A los 60 años, nueve después de perder a mi marido Richard, decidí abrazar de nuevo el amor. Pensé que mi familia y mis amigos celebrarían este nuevo capítulo conmigo, pero en mi boda ocurrió lo inesperado.
Richard y yo llevábamos juntos 35 años y teníamos tres hijos maravillosos, Sophia, Liam y Ben. No era sólo mi marido, era el tipo de hombre que trabajaba duro por su familia y nos colmaba de afecto. Su repentina muerte de cáncer me devastó. Durante años el dolor de su ausencia pesó sobre mí, pero con el tiempo me di cuenta de que la vida, por difícil que fuera, debía continuar.
Poco a poco fui reconstruyéndome.
La terapia, las aficiones y el apoyo familiar me ayudaron a encontrar de nuevo la alegría. Siete años después de su muerte, un viaje a las cascadas que siempre había querido hacer fue un punto de inflexión. Allí conocí a Thomas. Viudo amable, comprendió mi tristeza y compartió mi necesidad de compañía sin sustituir el amor que ambos habíamos perdido.
Con el tiempo, Thomas y yo nos hicimos íntimos, y un año después me propuso matrimonio. Su amor era paciente, sus intenciones genuinas y su presencia un regalo. Mis hijos me apoyaron totalmente y, cuando llegó el día de la boda, sentí una mezcla de alegría y nerviosismo.
La ceremonia transcurrió perfectamente, hasta el momento en que el cura preguntó si alguien se oponía.
«¡Yo me opongo!» — se oyó una voz que rompió la alegría. Era David, el hermano mayor de Richard. Su rostro reflejaba una tormenta de ira y desaprobación.
«Vestidos de blanco, celebrando como si Ricardo nunca hubiera existido», gruñó. «¿Cómo te atreves?»
La habitación se congeló. Mi corazón se aceleró de vergüenza y rabia. Pero respiré hondo y me enfrenté a él.

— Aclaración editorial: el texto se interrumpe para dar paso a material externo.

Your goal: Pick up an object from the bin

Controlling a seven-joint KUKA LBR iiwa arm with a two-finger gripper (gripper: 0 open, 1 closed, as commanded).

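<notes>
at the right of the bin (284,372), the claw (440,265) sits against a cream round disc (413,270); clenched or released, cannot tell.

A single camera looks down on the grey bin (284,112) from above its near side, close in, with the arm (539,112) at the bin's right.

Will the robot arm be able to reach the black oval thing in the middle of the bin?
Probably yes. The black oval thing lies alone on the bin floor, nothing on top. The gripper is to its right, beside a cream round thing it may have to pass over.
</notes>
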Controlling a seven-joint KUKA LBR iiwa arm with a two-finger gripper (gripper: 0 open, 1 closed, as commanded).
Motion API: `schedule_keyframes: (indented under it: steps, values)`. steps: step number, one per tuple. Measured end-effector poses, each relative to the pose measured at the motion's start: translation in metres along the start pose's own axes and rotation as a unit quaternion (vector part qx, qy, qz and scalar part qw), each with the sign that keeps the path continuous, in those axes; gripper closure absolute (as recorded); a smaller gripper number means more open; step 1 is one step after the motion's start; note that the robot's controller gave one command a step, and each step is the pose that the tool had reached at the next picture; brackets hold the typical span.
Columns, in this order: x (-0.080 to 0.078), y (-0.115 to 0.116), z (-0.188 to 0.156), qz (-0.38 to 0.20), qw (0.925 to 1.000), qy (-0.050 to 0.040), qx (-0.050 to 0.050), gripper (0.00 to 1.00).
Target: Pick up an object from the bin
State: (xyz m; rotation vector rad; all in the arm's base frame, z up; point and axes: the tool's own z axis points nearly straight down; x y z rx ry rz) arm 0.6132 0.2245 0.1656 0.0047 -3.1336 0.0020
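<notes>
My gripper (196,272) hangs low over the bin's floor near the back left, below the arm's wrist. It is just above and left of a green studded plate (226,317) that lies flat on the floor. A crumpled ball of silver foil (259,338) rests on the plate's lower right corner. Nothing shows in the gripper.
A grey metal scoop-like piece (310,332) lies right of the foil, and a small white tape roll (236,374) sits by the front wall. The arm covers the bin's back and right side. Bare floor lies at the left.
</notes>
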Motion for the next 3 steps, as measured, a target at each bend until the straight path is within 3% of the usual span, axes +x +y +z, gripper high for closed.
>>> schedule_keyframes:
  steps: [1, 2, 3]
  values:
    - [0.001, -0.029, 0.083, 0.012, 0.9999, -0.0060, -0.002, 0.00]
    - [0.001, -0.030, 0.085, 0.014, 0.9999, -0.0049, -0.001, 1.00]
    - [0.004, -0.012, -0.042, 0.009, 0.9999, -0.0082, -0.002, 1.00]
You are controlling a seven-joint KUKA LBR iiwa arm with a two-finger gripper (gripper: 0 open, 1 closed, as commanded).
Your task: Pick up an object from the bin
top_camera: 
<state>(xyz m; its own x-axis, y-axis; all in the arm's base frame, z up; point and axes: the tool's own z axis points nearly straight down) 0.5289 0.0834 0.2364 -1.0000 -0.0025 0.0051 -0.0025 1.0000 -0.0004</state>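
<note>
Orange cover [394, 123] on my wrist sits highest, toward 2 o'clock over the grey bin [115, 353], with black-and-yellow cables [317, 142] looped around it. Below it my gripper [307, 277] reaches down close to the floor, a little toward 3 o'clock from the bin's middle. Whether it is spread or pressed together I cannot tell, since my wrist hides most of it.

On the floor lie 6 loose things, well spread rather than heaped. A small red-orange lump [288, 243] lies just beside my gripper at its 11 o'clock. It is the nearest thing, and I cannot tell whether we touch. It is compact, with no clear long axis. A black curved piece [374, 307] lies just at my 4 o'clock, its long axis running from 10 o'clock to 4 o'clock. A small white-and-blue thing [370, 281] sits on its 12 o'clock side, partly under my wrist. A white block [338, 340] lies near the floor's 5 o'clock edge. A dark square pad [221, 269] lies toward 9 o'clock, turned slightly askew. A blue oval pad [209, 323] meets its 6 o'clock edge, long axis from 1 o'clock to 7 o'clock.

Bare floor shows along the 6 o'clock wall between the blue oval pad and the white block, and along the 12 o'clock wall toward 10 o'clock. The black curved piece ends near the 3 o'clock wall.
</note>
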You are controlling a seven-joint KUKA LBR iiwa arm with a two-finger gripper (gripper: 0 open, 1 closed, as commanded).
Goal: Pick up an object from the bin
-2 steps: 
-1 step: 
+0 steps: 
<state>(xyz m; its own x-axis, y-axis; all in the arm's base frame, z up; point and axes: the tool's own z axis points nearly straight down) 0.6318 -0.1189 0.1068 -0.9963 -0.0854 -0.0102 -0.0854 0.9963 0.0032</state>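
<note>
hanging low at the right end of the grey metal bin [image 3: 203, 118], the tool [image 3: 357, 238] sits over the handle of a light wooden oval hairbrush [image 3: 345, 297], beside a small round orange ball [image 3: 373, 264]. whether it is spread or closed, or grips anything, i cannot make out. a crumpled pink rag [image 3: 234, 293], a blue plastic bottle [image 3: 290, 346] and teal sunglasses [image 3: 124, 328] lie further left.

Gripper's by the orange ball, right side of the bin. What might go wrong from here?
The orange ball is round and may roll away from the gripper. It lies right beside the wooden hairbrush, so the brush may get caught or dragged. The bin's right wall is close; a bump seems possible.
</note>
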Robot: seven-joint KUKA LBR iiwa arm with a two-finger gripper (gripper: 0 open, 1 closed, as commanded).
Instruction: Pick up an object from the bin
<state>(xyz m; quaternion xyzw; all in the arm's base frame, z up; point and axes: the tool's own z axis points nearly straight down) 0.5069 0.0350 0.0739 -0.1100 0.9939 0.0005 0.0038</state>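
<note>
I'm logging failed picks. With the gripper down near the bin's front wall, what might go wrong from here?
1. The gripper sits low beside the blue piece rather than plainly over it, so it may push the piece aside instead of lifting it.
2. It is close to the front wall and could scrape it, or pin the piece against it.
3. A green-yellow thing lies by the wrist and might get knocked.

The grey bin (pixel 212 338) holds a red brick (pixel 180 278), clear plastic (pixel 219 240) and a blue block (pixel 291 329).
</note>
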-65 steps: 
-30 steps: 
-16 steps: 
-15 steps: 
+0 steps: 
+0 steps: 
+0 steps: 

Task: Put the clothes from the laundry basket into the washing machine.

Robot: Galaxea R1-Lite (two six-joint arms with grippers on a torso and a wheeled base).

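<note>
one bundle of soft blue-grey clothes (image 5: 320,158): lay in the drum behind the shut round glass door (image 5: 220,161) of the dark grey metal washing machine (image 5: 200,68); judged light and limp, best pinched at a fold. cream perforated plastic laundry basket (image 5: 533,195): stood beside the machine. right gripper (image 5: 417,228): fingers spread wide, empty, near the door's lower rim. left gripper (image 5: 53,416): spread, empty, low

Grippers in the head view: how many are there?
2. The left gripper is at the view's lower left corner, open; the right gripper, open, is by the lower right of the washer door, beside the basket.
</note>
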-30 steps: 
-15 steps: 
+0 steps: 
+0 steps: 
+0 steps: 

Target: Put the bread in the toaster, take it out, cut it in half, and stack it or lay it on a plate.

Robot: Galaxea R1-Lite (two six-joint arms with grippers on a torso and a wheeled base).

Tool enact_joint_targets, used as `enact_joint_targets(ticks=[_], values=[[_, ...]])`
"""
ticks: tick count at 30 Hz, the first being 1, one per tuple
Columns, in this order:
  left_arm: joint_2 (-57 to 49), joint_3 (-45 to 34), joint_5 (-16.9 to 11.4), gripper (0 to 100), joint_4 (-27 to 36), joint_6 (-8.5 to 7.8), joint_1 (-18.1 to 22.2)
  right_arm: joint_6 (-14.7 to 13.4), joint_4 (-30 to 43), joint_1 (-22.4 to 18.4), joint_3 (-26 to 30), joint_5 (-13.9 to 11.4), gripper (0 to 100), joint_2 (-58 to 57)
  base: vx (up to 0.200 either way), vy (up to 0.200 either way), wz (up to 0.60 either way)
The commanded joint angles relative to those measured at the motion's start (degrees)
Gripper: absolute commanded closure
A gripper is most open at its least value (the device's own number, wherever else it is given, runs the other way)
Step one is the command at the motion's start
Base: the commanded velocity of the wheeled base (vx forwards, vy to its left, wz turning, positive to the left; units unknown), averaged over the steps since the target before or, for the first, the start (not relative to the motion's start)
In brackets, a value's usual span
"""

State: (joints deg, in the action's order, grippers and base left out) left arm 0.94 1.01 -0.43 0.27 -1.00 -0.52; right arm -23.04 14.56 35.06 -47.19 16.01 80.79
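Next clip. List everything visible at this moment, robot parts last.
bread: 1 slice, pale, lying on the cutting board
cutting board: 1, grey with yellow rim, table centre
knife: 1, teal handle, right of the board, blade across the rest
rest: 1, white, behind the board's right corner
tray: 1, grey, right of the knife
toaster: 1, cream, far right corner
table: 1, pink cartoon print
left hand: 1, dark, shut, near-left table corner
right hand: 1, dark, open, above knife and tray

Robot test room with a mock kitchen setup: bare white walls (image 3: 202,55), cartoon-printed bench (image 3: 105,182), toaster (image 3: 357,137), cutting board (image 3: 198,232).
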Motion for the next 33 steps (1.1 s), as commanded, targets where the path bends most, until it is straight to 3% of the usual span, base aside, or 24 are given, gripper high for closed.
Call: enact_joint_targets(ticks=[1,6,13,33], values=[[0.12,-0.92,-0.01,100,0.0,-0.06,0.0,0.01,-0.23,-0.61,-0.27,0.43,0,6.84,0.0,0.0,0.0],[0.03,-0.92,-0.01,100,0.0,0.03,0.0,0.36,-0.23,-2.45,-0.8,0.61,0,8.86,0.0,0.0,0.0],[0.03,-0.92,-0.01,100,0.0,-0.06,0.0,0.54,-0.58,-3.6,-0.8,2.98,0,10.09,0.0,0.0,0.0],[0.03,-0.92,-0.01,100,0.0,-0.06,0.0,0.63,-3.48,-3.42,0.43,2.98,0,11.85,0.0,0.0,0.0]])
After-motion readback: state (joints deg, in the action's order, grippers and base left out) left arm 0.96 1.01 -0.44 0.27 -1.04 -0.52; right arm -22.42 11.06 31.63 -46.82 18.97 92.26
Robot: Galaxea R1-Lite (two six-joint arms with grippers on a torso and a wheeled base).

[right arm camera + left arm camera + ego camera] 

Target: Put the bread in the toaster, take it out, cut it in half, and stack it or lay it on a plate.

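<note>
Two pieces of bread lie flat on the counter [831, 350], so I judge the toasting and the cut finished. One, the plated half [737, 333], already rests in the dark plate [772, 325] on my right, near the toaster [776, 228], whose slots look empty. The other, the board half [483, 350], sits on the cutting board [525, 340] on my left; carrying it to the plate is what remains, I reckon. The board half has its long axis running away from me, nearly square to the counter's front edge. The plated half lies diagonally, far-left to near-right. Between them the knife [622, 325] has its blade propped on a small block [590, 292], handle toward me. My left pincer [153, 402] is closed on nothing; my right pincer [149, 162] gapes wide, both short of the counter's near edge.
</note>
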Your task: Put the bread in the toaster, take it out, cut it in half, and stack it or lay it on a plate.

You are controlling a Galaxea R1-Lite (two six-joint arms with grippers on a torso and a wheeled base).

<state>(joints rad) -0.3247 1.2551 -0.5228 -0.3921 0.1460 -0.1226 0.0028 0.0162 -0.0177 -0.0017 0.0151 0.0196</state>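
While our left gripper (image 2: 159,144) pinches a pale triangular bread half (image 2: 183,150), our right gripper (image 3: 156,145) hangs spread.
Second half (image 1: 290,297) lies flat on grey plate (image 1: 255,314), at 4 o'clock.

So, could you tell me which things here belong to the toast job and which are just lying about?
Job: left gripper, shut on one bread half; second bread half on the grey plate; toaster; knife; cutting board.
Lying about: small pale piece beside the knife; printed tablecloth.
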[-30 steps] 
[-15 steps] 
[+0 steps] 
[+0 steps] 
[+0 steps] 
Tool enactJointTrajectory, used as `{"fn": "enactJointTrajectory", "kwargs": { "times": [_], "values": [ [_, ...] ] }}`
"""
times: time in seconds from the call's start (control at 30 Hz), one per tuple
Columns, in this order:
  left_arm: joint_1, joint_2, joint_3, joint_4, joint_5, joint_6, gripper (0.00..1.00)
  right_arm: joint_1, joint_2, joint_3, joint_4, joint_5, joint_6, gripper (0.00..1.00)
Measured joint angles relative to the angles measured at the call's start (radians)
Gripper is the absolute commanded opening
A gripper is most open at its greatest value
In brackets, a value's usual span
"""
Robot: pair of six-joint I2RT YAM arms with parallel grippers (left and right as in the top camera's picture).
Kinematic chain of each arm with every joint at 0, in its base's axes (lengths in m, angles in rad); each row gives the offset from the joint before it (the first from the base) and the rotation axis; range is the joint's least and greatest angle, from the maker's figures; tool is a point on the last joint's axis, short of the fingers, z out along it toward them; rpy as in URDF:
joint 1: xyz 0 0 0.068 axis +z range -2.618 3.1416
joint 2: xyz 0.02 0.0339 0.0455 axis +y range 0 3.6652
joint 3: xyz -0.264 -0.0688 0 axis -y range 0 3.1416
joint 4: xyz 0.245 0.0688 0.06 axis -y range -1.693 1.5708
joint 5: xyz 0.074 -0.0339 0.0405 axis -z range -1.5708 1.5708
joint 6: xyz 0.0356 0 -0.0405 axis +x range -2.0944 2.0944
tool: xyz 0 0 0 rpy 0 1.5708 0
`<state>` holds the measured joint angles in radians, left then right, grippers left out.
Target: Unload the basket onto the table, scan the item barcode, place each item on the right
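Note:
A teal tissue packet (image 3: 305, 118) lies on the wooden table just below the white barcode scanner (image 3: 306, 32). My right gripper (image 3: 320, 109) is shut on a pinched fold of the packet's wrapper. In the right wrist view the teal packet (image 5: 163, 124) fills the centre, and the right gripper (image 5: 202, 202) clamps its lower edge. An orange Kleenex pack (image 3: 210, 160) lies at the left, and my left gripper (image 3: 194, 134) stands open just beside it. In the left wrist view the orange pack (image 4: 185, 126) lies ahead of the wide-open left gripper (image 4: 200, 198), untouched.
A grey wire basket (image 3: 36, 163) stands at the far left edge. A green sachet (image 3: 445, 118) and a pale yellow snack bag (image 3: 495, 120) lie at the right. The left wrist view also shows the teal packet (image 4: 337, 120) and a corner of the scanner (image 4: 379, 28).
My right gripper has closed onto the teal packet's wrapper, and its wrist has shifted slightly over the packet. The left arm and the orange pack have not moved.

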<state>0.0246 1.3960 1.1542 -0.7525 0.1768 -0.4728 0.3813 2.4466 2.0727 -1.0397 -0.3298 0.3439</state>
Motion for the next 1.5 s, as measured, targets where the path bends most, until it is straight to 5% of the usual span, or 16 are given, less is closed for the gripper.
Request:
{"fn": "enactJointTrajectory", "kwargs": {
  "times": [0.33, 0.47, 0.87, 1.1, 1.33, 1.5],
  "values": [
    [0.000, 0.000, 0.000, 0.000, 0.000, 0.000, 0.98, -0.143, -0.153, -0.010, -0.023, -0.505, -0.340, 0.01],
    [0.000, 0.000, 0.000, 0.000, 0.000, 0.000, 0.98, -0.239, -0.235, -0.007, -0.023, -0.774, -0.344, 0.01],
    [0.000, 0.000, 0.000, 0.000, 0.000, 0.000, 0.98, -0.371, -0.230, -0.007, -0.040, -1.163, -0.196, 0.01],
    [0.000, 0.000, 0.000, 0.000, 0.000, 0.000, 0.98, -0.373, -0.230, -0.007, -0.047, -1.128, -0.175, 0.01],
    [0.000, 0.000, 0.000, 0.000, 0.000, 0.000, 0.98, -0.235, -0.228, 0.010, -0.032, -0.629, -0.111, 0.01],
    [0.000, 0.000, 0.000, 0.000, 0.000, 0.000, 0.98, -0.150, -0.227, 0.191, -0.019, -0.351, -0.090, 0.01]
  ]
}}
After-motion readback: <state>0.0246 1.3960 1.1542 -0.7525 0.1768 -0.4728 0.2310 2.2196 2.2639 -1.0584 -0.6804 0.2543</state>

«¿Crees que he olvidado a Richard?», pregunté, con voz firme a pesar de las lágrimas que amenazaban con derramarse.
«Era mi marido, mi mejor amigo y el amor de mi vida. No pasa un día sin que piense en él. Pero estoy viva, David, y Richard quería que viviera».
Antes de que pudiera responder, Sophia se levantó y se adelantó con un pequeño proyector en las manos. Mostró un vídeo grabado por Richard en los últimos días de su vida. Su voz llenaba la iglesia:
«Ellie, si estás viendo esto, significa que me he ido. Pero prométeme que vivirás. Que volverás a amar, a reír y a encontrar la felicidad. Si otra persona te trae alegría, aférrate a ella».
Hubo silencio en la sala, sólo sollozos silenciosos de los invitados. Incluso David parecía conmocionado. Pero aún no se le había pasado el enfado. Se volvió hacia Thomas.
«Y tú», sonrió.
«¿Qué clase de hombre se casa con una mujer de sesenta años? ¿Intenta desheredar a sus hijos?».
Thomas, tranquilo pero firme, se volvió hacia él. «David, no quiero el dinero de Ellie. Firmamos un acuerdo por el que no recibiré nada cuando ella muera. Estoy aquí porque la quiero, no por lo que tiene».
David intentó objetar, pero mis hijos intervinieron y lo escoltaron fuera de la iglesia. La ceremonia se reanudó y, mientras Thomas y yo intercambiábamos votos, me sentí en paz. El amor había vencido a la amargura y estaba impaciente por empezar este nuevo capítulo.
La vida no acaba con el dolor, sino que evoluciona. Y a mis 60 años me di cuenta de que merece la pena luchar por el amor en todas sus formas.